Six years ago, supporters of the national Common Core academic standards thought they had the formula to measure student success. Under the Common Core, states would agree to teach the same material in the same sequence to all students. The ensuing tests would measure all students according to the same material. We would track the results and compare student achievement across the country.
If only teaching children was so simple.
As centrally-planned policies are prone to do, the Common Core unraveled. South Carolina and Oklahoma left the standards citing, among other things, “federal intrusion” and vowed to replace the standards with better content. A group of states that agreed to offer the same test to students lost half of its state members by 2015. Three months ago, New Jersey had to postpone all student testing in grades 3-11 because the Pearson Education’s testing software malfunctioned.

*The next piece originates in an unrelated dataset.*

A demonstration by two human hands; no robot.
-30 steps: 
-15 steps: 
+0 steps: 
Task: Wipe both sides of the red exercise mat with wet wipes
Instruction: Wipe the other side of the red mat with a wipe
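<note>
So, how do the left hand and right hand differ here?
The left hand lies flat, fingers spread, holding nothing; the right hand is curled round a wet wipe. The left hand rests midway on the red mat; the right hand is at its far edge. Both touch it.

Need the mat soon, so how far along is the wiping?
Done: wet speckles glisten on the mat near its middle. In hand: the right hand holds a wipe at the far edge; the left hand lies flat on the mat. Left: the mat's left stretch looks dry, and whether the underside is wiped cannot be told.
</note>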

Then came the Gates Foundation’s admission earlier this year that the Common Core isn’t ready and the “foundation underestimated the level of resources and support required.” The foundation’s mea culpa is significant because of the organization’s commitment to national standards and the associated financial support.
Despite this morass, some in Georgia still claim that alternatives to national standards and testing will cause more problems than pressing ahead with the Common Core. Most parents would agree that “whether they come from a civilian or military family, all children deserve to be held to high, consistent academic expectations that fully prepare them to succeed after high school.”
Yet there are other—and better—ways to do this than national standards.
In 2015, the U.S. Department of Education approved New Hampshire’s pilot project to administer the Common Core tests in fewer grades and use the SAT for high schoolers. Students will have ongoing projects during the school year to measure learning. Education leaders in states like Indiana are considering this alternative.
Arizona Gov. Doug Ducey signed HB 2544 this year, which allows public schools to choose from a “menu” of tests to measure student progress. Rep. Paul Boyer, chair of the House Education Committee, and Sen. Sylvia Allen, chair of the Senate Education Committee, led the legislative effort.
Schools should be allowed to choose from existing national norm-referenced achievement tests like the Stanford series of tests or the Iowa Test of Basic Skills. This way, schools could use a test that aligns with what they already teach—not curriculum imposed from somewhere else—and, because the tests are nationally normed, the scores could be compared across schools.
Critically, district and charter schools would have the same autonomy to choose what and how to teach while still measuring achievement in a comparable way across localities. The Common Core didn’t deliver, so Georgia lawmakers should be looking for solutions like those in Arizona and New Hampshire.